Animali marini: gli oceani sono sempre più inospitali

Fonte immagine: Pexels

Gli oceani sono sempre più inospitali per gli animali marini, a causa dell'inquinamento causato dall'uomo: è quanto spiega il National Geographic.

Gli oceani sono sempre più inospitali e, per questo, gran parte delle specie marine sono a rischio sopravvivenza. È il quadro allarmante che emerge dall’ultima inchiesta della divisione statunitense di National Geographic, raccolta in un documentario trasmesso negli ultimi giorni sempre negli USA. La causa di questo deperimento dei mari è ovviamente l’azione dell’uomo, così come sottolinea Matthew Savoca, ricercatore per la Hopkins Marine Station dell’Università di Stanford.

Gli oceani non devono essere considerati come degli ambienti statici e immutabili: nel corso dei millenni, seguendo i cicli della Terra, modificano lentamente le loro caratteristiche. Ultimamente, tuttavia, questo processo è stato notevolmente accelerato dall’azione dell’uomo, in particolare con l’inquinamento: basti pensare come la plastica, che nel 2050 sarà più abbondante dei pesci, sia cambiando profondamente la biodiversità di acque e fondali. Così spiega Savoca:

Gli uomini danneggiano l’oceano in un modo globale, sia che si tratti di eccessiva pesca che di plastica o di qualsiasi altra cosa, è un processo molto veloce. È un assalto frequente, senza sosta, costante.

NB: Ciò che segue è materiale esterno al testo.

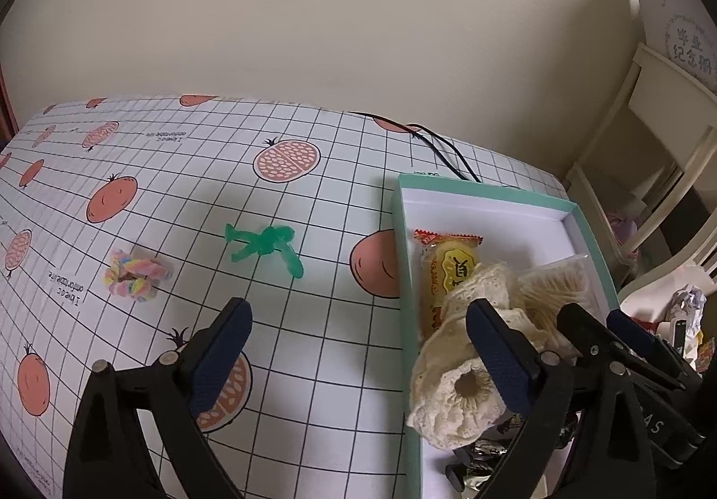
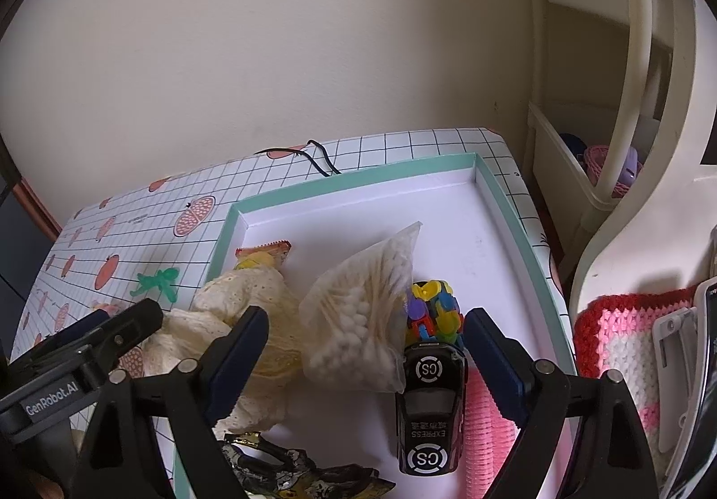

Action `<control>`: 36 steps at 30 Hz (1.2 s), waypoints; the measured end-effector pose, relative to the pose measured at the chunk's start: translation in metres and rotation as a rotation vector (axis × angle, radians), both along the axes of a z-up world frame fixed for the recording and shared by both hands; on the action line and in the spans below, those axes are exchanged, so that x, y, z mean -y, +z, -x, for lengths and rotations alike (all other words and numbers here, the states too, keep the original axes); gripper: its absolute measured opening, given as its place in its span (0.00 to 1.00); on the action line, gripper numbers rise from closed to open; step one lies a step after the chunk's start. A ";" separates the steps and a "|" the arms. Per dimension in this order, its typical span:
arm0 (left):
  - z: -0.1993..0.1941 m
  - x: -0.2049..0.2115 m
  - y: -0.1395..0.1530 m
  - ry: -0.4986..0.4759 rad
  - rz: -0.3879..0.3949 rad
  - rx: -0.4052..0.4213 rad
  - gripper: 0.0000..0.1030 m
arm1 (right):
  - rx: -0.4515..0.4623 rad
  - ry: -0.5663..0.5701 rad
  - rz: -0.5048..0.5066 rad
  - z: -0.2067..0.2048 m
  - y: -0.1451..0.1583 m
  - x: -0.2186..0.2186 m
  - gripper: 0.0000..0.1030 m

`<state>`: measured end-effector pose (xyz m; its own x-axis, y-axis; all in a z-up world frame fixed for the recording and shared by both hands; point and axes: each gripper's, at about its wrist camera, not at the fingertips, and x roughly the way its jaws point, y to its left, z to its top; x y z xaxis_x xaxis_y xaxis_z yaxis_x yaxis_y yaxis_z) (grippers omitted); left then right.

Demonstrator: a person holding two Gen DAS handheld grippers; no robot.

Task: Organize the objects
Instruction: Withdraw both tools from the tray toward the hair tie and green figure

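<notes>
Your left gripper [image 1: 358, 346] stood wide open over the table [image 1: 313, 185], one finger above the grid cloth, the other at the box's near-left edge, touching or just above the lace. Your right gripper [image 2: 365, 349] also stood open, jaws spread over the box's contents, holding nothing.

Largest first:
- Table, covered in grid cloth with pomegranate prints, set against a cream wall.
- Box [image 1: 405, 257], teal rim, white inside, sat at the table's right end.
- Lace [image 1: 452, 373], cream, bunched, lay at the box's left side, spilling over its edge.
- Swab bag [image 2: 367, 320], clear, lay mid-box, touching the lace.
- Toy car [image 2: 428, 405], black, marked EXPRESS, sat between your right fingers, its far end against the swab bag.
- Pink roll [image 2: 484, 423] lay just right of the car.
- Snack packet [image 1: 441, 270], yellow, lay partly under the lace.
- Block toy [image 2: 432, 308], multicoloured, sat just beyond the car.
- Dark wrapper [image 2: 291, 467] lay at the box's near edge.

Outside the box, on the cloth:
- Green figure [image 1: 264, 246] lay flat, well left of the box.
- Pastel candy [image 1: 134, 275] lay left of the figure, apart from it.
</notes>
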<state>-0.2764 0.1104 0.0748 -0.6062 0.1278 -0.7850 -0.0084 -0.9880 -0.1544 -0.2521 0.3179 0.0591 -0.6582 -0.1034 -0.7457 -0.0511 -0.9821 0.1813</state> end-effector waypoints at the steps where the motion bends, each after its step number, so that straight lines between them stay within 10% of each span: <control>1: 0.000 0.000 -0.001 -0.001 0.003 -0.001 1.00 | 0.000 0.000 0.000 0.000 0.000 0.000 0.88; 6: 0.001 0.001 -0.001 0.006 0.008 -0.009 1.00 | -0.011 -0.005 0.000 0.000 0.001 -0.001 1.00; 36: 0.014 0.074 0.024 0.004 -0.066 0.005 1.00 | -0.070 -0.081 -0.050 -0.005 0.043 0.020 1.00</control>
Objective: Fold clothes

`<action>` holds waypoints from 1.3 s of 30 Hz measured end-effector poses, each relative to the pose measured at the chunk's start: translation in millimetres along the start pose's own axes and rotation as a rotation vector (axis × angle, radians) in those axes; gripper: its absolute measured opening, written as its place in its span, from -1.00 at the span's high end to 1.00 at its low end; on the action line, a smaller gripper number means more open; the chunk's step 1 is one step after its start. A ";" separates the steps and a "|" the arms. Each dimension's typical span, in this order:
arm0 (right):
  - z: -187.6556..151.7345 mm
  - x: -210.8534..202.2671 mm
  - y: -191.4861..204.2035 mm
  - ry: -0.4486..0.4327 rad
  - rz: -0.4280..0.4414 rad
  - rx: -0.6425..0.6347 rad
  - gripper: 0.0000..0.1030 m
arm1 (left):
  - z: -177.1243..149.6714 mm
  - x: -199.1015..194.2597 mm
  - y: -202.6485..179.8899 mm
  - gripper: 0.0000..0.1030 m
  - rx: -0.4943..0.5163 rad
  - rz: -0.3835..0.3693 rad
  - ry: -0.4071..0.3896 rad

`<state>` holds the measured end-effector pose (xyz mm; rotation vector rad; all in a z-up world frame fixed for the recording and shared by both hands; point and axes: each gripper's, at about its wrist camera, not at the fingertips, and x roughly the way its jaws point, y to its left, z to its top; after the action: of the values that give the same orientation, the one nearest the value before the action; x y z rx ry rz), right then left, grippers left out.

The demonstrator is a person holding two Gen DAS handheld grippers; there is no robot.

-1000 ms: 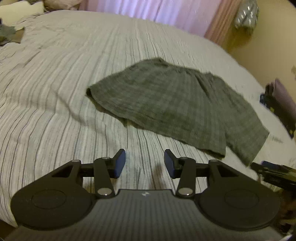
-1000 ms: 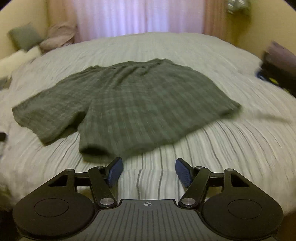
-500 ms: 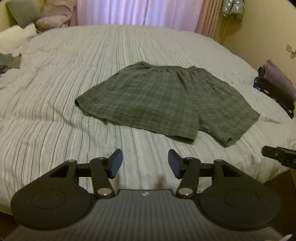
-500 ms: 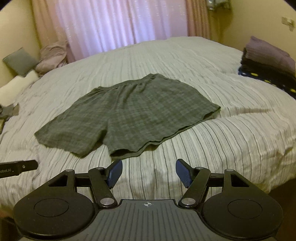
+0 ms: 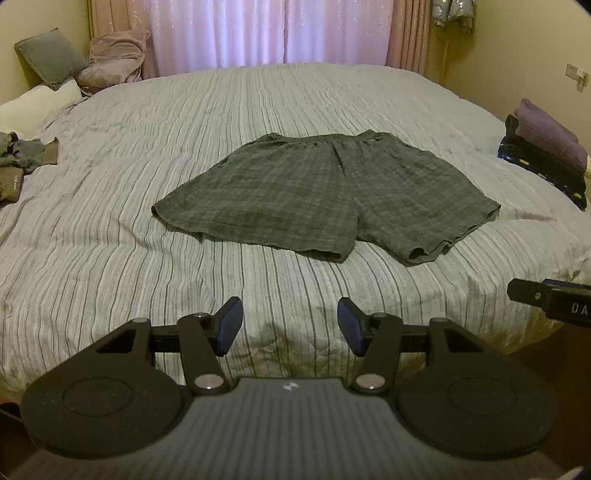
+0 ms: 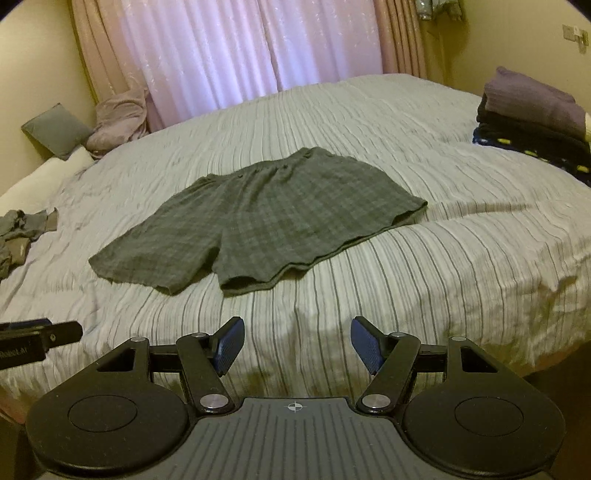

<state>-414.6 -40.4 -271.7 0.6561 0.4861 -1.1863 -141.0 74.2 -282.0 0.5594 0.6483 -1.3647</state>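
A pair of dark green checked shorts (image 5: 325,195) lies spread flat on the striped bedspread (image 5: 184,122), waistband toward the curtains and both leg hems toward me. The same shorts (image 6: 266,221) show in the right wrist view. My left gripper (image 5: 290,321) hangs open over the bed's near edge, well short of the hems, nothing between its blue pads. My right gripper (image 6: 297,345) is open too, empty, near the bed's front edge and apart from the shorts. The tip of the right gripper shows at the left wrist view's right edge.
A stack of folded clothes (image 5: 543,147) sits at the bed's right side, also seen as the stack (image 6: 535,114). Crumpled grey garments (image 5: 22,158) lie at the left. Pillows (image 5: 51,55) and a pink blanket (image 5: 114,55) are at the far left by the curtains (image 5: 269,33).
Both grippers have pulled back and up from the shorts, which now look smaller and farther away. The left jaws have widened. The shorts lie flat and unmoved.
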 end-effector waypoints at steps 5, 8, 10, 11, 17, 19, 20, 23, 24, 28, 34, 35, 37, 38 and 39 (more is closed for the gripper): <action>2.6 -9.2 2.7 -0.013 -0.010 -0.009 -0.31 | -2.6 -4.1 -1.1 -0.03 -0.007 -0.008 0.000; 4.9 -12.6 4.7 -0.018 -0.012 -0.012 -0.31 | -2.2 -5.0 -0.7 -0.03 -0.004 -0.012 0.000; 6.2 -13.0 5.5 -0.016 -0.015 -0.013 -0.31 | -1.4 -5.5 0.0 -0.03 -0.004 -0.014 0.000; 6.9 -13.2 5.8 -0.014 -0.016 -0.014 -0.31 | -0.7 -5.6 0.4 -0.04 -0.003 -0.015 -0.001; 11.1 -10.1 9.2 0.002 -0.031 -0.019 -0.31 | 4.6 -1.8 4.2 -0.04 -0.007 -0.025 0.001; 13.6 -8.3 9.5 0.005 -0.036 -0.021 -0.31 | 6.5 -0.5 6.4 -0.04 -0.013 -0.031 0.002; 14.8 -7.5 9.6 0.007 -0.038 -0.022 -0.31 | 7.6 0.0 7.5 -0.04 -0.016 -0.034 0.002; 18.3 -4.1 12.2 0.009 -0.039 -0.029 -0.31 | 10.1 2.3 11.3 -0.04 -0.025 -0.039 0.003; 19.4 -3.0 13.1 0.009 -0.039 -0.031 -0.31 | 10.9 3.3 12.8 -0.06 -0.029 -0.041 0.004; 22.6 7.1 13.1 0.025 -0.033 -0.034 -0.31 | 12.8 11.1 21.0 -0.06 -0.044 -0.037 0.010; 21.1 22.0 11.0 0.002 -0.033 -0.069 -0.31 | 6.6 32.2 49.8 0.00 -0.103 -0.041 0.011; 20.0 24.6 11.6 -0.009 -0.035 -0.087 -0.31 | 5.4 36.5 56.4 0.08 -0.122 -0.045 0.015; 17.4 31.3 16.5 -0.031 -0.035 -0.154 -0.31 | 3.1 45.0 69.1 0.14 -0.156 -0.052 0.023; 15.4 34.9 21.4 -0.043 -0.034 -0.195 -0.30 | 2.4 49.0 74.8 0.15 -0.169 -0.053 0.026; 13.2 39.3 28.6 -0.053 -0.025 -0.247 -0.30 | 2.1 53.1 79.6 0.15 -0.178 -0.053 0.030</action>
<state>-375.1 -69.8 -282.2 0.4068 0.5866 -1.1414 -57.3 45.7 -318.6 0.4232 0.8054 -1.3344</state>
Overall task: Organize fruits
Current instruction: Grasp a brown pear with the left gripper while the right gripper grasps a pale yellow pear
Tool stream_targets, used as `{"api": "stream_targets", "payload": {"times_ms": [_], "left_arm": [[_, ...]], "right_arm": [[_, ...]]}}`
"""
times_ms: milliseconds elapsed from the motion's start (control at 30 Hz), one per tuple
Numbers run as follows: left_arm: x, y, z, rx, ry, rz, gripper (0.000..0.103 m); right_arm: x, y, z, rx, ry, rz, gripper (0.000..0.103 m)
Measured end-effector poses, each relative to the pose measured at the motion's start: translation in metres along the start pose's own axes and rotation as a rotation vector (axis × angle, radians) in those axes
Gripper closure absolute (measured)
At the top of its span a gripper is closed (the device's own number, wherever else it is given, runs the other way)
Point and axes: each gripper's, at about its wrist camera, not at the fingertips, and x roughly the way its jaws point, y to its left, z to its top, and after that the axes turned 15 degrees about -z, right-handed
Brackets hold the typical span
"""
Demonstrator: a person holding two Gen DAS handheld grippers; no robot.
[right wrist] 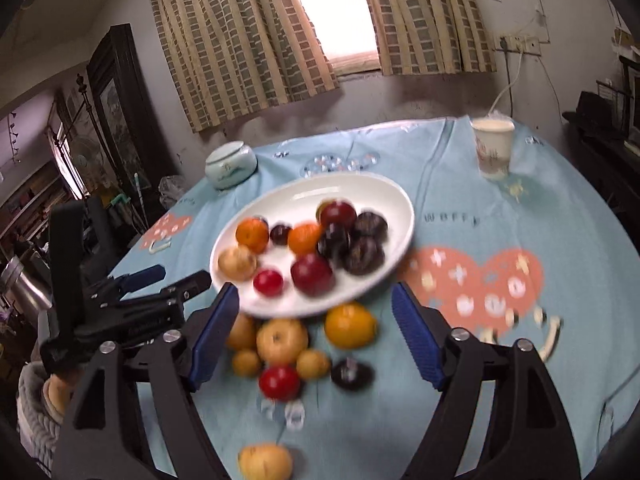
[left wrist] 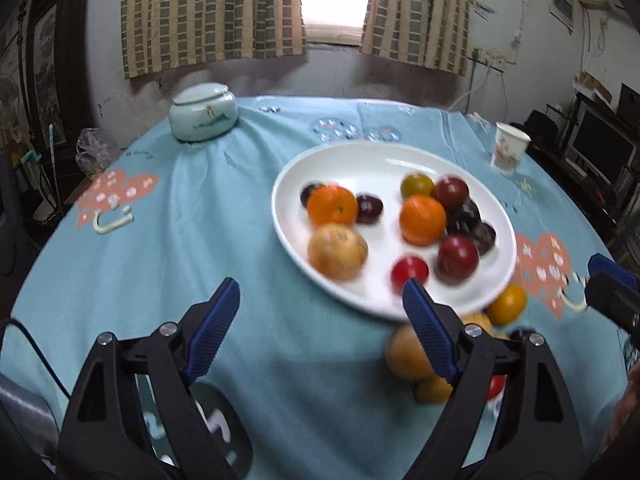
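Note:
A white plate [left wrist: 384, 164] [right wrist: 396, 196] on the blue tablecloth holds several oranges [left wrist: 333, 205], dark plums [right wrist: 362, 254], red fruits [right wrist: 313, 274] and a yellow pear [left wrist: 337, 251]. More loose fruit lies on the cloth in front of the plate: an orange [right wrist: 350, 325], yellow pears [right wrist: 282, 340], a red fruit [right wrist: 279, 382], a dark plum [right wrist: 352, 374] and a pear [right wrist: 265, 462] at the near edge. My left gripper [left wrist: 322, 300] is open and empty, just short of the plate's near rim. My right gripper [right wrist: 316, 306] is open and empty, above the loose fruit.
A pale green lidded jar [left wrist: 203, 114] [right wrist: 231, 164] stands at the table's far left. A paper cup [left wrist: 509, 147] [right wrist: 493, 147] stands at the far right. Curtains and a window are behind the table. Furniture stands at both sides.

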Motion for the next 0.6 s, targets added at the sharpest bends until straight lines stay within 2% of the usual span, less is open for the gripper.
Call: {"api": "stream_targets", "payload": {"times_ms": [67, 167, 267, 367, 433, 500, 600], "left_arm": [[0.003, -0.005, -0.006, 0.009, 0.022, -0.028, 0.018], [0.006, -0.017, -0.010, 0.053, 0.026, -0.056, 0.018], [0.012, -0.023, -0.014, 0.085, 0.041, -0.053, 0.018], [0.022, -0.020, -0.017, 0.076, 0.080, -0.058, 0.017], [0.024, -0.018, -0.017, 0.075, 0.085, -0.060, 0.012], [0.019, -0.014, -0.016, 0.079, 0.064, -0.009, 0.012], [0.006, 0.008, -0.015, 0.017, 0.040, 0.105, 0.013]], "right_arm": [[-0.004, -0.003, -0.015, -0.004, 0.021, -0.023, 0.011], [-0.011, -0.006, -0.023, -0.012, 0.022, -0.036, 0.011], [-0.013, -0.008, -0.023, -0.006, 0.019, -0.022, 0.011], [-0.013, -0.006, -0.023, -0.009, 0.023, -0.025, 0.011], [-0.013, -0.006, -0.024, -0.009, 0.026, -0.028, 0.011], [-0.013, -0.007, -0.024, -0.010, 0.025, -0.032, 0.011], [-0.013, -0.009, -0.024, -0.003, 0.025, -0.032, 0.011]]}}
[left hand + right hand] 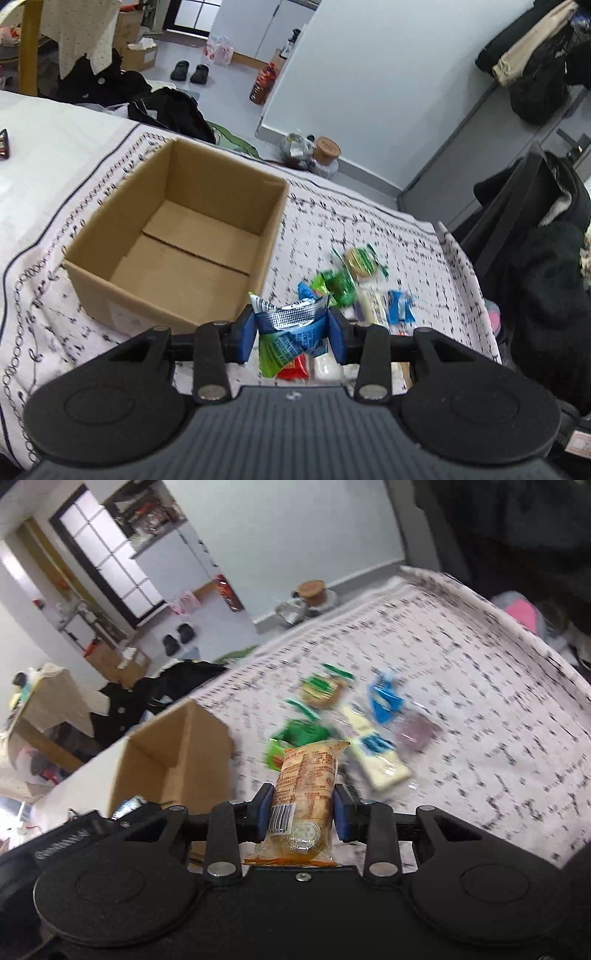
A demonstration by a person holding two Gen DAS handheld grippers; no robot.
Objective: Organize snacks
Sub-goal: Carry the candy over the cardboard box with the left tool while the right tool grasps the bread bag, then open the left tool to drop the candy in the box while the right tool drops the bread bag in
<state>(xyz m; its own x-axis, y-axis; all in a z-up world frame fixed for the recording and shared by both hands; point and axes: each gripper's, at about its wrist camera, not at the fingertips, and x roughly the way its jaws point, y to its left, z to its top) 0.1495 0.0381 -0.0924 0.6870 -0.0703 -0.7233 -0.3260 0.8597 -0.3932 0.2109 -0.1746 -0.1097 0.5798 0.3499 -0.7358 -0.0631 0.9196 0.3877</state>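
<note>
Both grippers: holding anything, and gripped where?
Left gripper: crumpled blue-and-silver foil snack packet, pinched across its middle. Right gripper: orange clear-wrapped pastry packet, clamped near its barcode end.

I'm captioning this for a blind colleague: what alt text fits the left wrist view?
The left gripper pinches a crumpled blue and green snack packet between its blue fingers, above a patterned cloth. An empty cardboard box sits to its left, with several loose snacks scattered to the right.
</note>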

L’inquinamento degli oceani – si tratti dell’acidificazione oppure della presenza di plastica – sta colpendo moltissime specie, soprattutto quelle dalla storia evolutiva più lenta. Le balenottere azzurre e gli albatross, ad esempio, sono tra le specie più affette dai repentini cambiamenti attuali, proprio perché il loro adattamento è molto lento. Con i loro ritmi evolutivi, potrebbero aver bisogno di 60.000 anni per poter sviluppare delle caratteristiche di sopravvivenza vantaggiose in un mare ricolmo di plastica, un fatto che preoccupa considerato come questo materiale esista da poco più di 60 anni. Maggiori, invece, sono le possibilità degli esemplari dalla ridotta longevità, come il plancton e i pesci minuscoli, perché per loro l’evoluzione fra generazioni e molto più veloce.

Tra gli esemplari più colpiti, e che potrebbero presto scomparire, anche le orche e gli squali: si tratta di predatori dalle preferenze alimentari molto specifiche, che rischiano di non riuscire più a trovare pesci di cui nutrirsi date le modifiche degli habitat naturali. E anche ora che le risorse alimentari non sono completamente distrutte, è l’uomo a fare il resto:

Abbiamo cacciato il 95% delle balene in meno di 100 anni, una delle più rapide perdite di biodiversità nella storia. Gli uomini sono delle macchine d’uccisione così efficienti tanto da rimuovere intere specie dal nostro Pianeta, in meno di un secolo.